Trucking stocks * USA - Flattened by economy, excess capacity

tries to reverse declineIndianapolis,IN,USA -The Indianapolis Business Journal, by Chris O’Malley -December 22, 2007: -- In just over one quarter, shares of Celadon Group lost nearly half their value as profitable cargo got harder to find in a slowing economy. The stock closed at $9.13 on Dec. 19, down from nearly $17 in late August. The stock is down nearly two-thirds from its peak of $22.41 in July 2006, before the industry slump. Celadon isn’t alone: Yellow Freight parent YRC Worldwide, for example, has also been hammered on Wall Street. YRC now trades around $17.50, a steep decline from its 52-week high of $47...“At these very low valuations for the company, at what point do you entertain the thought of taking the company private?” Oppenheimer & Co. analyst Bruce Olipha asked Celadon’s chairman, Steve Russell, during a recent earnings call. “It’s difficult to answer that question,” replied Russell, mindful that four years ago the stock had tanked below $4 and later grew sixfold. “Let’s see what happens in the months ahead.” Celadon founder Russell, for now, is seeing what his new president—former General Electric trailer leasing executive Chris Hines—can do to put more stuff aboard Celadon’s trucks. Hines, who came aboard in August, didn’t waste any time.
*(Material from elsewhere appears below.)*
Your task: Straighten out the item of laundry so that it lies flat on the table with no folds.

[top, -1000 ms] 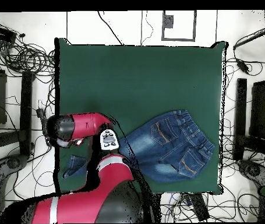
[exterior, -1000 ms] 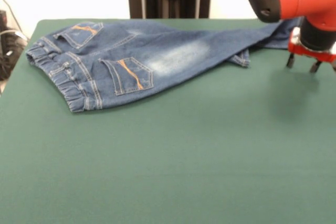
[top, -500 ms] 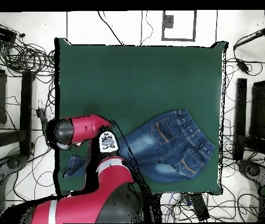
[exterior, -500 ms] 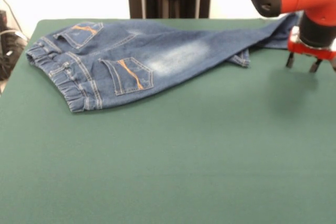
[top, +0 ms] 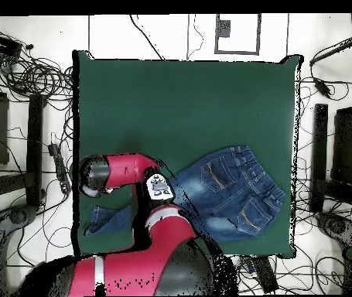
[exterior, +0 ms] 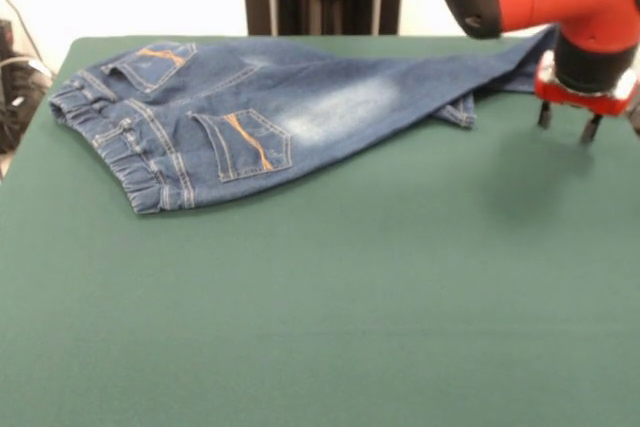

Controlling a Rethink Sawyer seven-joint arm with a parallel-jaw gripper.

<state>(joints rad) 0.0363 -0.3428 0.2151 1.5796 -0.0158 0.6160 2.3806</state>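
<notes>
Nearest the front camera, from six o'clock up past the middle, the table (exterior: 330, 327) is bare green cloth. Beyond that, the jeans (exterior: 270, 112) lie across the far half, running from about ten o'clock, where the gathered waistband (exterior: 110, 152) sits near the table's edge, to about two o'clock, where one leg stretches away towards the arm. They lie back side up, both orange-stitched pockets showing. The seat and upper legs look fairly flat. The second leg appears tucked or folded beneath the first, with only its hem (exterior: 458, 114) poking out near the middle right, so the garment is not yet spread.

Further right, at about two to three o'clock, the gripper (exterior: 563, 125) hangs just above the cloth, its two dark fingertips parted and holding nothing, close beside the outstretched leg's end.

My judgement: small denim like this is light and limp but has some body, with firmer hems and waistband. It should drag across the felt with mild friction rather than slide freely. A hem or leg end is the sensible place to pinch, pulling away from the waistband, and the tucked leg likely needs its own pull sideways to open it.
</notes>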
In October, he switched Celadon’s 30-person sales force from salaried- to incentive-based compensation... Russell, for one, thinks the company is better positioned to withstand a downturn than it was in 2003, when Celadon’s stock was trading at half of its now-languishing price. Since then, Celadon has improved its systems, technology and footprint... This year, it was named best fleet in America by Fleet Owner magazine. “We’re a much better company than we were then,” Russell said...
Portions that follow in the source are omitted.